The management node 325 is implemented within the storage system 320. The management node 325 is in communication with each storage device of the storage system 320, e.g. storage devices 330-332. A number of implementation topologies are possible, so long as the management node is in communication with each storage device of the storage system 320, and with the database server 310. For example, the management node 325 may be included in a hardware unit that also houses the storage devices 330-332. Alternatively, the management node 325 may be housed in a hardware unit distinct from the hardware unit comprising the storage devices 330-332, with the management node 325 in communication with the storage devices 330-332. Alternatively, the management node 325 may be housed in one of the hardware units housing one of the storage devices (e.g. storage device 330), and communicatively connected with storage device 330 and to all of the other storage devices (storage devices 331 and 332), and to the database server 310.
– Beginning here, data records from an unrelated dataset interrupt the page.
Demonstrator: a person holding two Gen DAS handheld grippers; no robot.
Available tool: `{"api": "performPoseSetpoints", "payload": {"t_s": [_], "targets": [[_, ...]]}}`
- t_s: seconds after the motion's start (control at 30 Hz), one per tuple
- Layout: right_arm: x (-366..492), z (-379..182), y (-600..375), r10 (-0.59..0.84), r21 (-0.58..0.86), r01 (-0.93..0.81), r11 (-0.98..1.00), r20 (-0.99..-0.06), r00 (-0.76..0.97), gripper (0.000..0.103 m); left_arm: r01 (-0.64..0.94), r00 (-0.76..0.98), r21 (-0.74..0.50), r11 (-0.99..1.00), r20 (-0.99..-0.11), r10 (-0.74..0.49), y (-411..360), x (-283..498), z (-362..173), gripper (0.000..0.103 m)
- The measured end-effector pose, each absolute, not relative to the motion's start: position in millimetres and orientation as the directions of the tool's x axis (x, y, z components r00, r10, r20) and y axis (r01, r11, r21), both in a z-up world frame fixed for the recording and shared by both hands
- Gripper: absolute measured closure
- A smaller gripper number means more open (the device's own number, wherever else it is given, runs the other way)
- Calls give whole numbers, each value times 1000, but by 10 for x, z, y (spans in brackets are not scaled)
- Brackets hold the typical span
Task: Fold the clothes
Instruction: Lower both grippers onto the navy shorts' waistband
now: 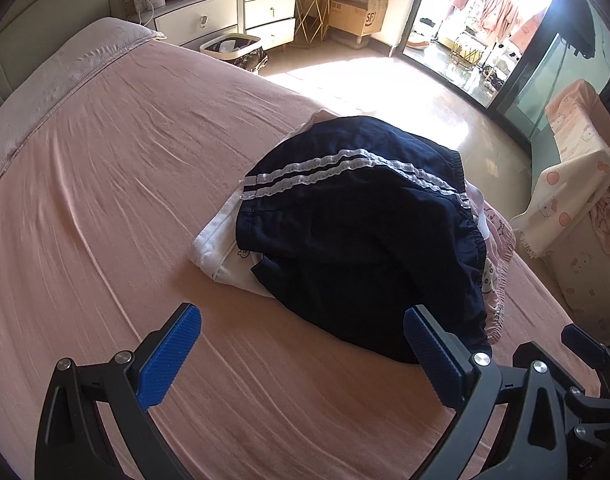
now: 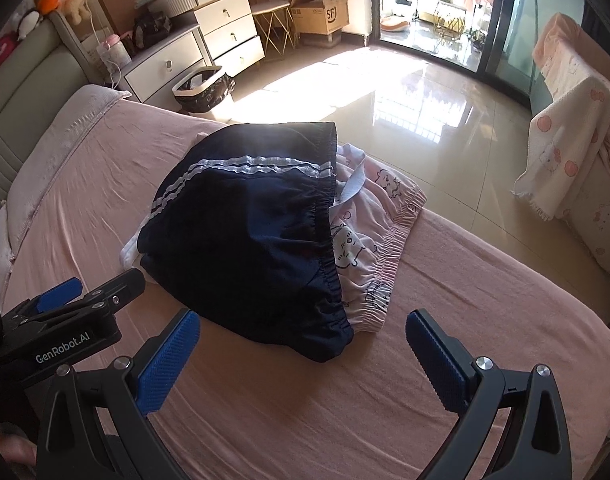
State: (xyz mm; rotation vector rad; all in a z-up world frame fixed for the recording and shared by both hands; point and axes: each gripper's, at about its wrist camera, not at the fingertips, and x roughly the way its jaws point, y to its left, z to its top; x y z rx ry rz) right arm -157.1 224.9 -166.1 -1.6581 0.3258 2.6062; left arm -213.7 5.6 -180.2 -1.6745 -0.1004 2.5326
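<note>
Spread wide and empty, the left hand-held gripper [image 1: 303, 350] fills the bottom of the left wrist frame, above the pink bed [image 1: 105, 200]; navy shorts [image 1: 357, 232] top a folded pile at centre right. From the right wrist, the right hand-held gripper [image 2: 303, 350] also gapes empty at bottom, the shorts [image 2: 249, 236] at centre overlapping pink printed pyjamas [image 2: 369, 248].

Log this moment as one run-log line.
left gripper: open, empty | right gripper: open, empty | navy shorts: folded atop pink printed garment | pile on pink bed sheet
</note>
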Motion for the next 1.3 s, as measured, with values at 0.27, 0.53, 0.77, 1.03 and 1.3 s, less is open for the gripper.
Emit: {"api": "performPoseSetpoints", "payload": {"t_s": [0.27, 0.53, 0.77, 1.03, 1.3], "targets": [[-1710, -1960, 2268, -155, 230, -110, -967, -873, -462, 0, -85, -393, -158, -984, -902, 179, 159, -2249, -2071, 0], [-1871, -2094, 2282, -61, 116, -92, -989, -885, -462, 0, -85, -384, -179, -980, -902, 198, 198, -2368, -2312, 0], [-1995, -2214, 2228, -49, 79, -47, -996, -893, -448, 0, -74, -376, -179, -981, -906, 194, 158, -2415, -2449, 0], [-2204, -2521, 2196, -95, 105, -3, -994, -911, -402, 0, -47, -343, -184, -982, -920, 189, 64, -2466, -2693, 0], [-2323, -2665, 2244, -121, 117, 34, -993, -918, -377, 0, -65, -351, -150, -986, -922, 164, 62, -2452, -2762, 0]]}}
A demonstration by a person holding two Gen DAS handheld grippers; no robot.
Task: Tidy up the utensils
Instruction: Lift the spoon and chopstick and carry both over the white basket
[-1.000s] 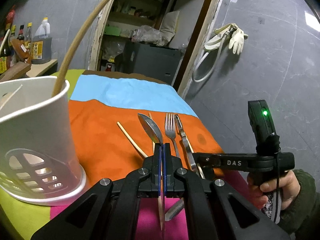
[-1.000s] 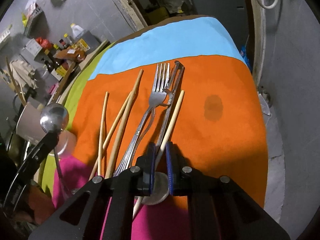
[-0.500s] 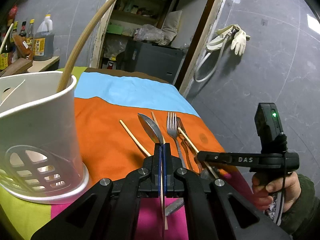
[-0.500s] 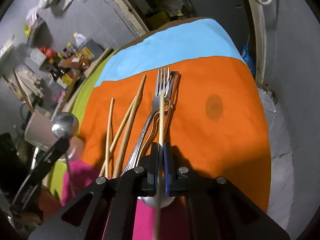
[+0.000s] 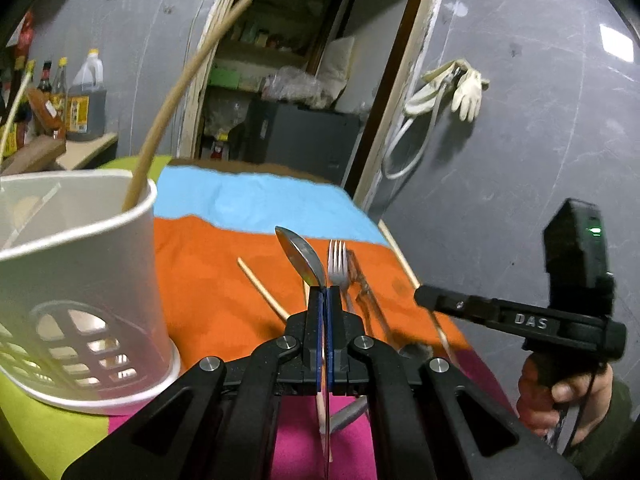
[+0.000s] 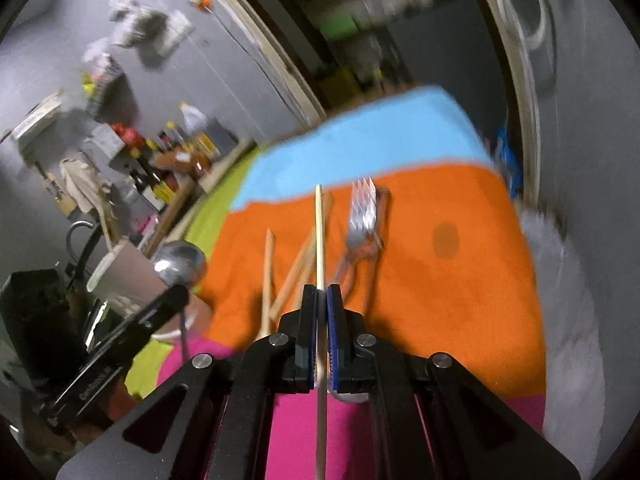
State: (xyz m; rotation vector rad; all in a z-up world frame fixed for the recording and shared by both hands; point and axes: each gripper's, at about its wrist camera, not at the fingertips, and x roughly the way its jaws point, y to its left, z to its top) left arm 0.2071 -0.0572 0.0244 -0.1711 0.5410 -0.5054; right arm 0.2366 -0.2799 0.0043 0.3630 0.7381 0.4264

I/O 315 may comprise different I/O connectors and protocols at different layers of database system 300. In one embodiment, the I/O 315 for connecting the management node 325 with each storage device 330-332 is of a high-throughput type, such as an InfiniBand connector. In one embodiment I/O 315 connecting the management node 325 with the database server 310 may be of a lower quality, less expensive type (e.g., Ethernet), due to the reduced data transfer requirements between the database server 310 and database storage 320 achieved by techniques and embodiments of the present disclosure. A higher quality (higher throughput) connector between the management node 325 and the storage devices 330-332 improves the speed with which database query results may be returned, since the greatest data transfer may occur with the returning of first results for a database query (e.g., data transfer at step 215 of
The database management modules 335 comprised by management node 325 may be configured to cause processor 334 to manipulate one or more databases of database system 300 communicatively coupled to processor 334. The database management modules may comprise parser, transformation, query optimizer, and aggregator modules, each of which may act in a specified manner to perform database processing and manipulation. For example, during a database query (e.g. query 125) a query optimizer module identifies specified database elements according to the database query, and an aggregator module retains the ordering information of data records for the database (e.g., in a column-based and/or a row-based database layout). A transformation module may convert database data into a human-readable format, while a parser module may parse out the data for a client (e.g., present final results of database query). In an embodiment, the database modules 335 comprise functions from at least a query optimizer and an aggregator module, enabling the processor 334 to perform database query processing (e.g. SQL commands) according to embodiments of the present disclosure. Database management modules 335 may comprise further functions from more modules, depending on the processing power of processor 334.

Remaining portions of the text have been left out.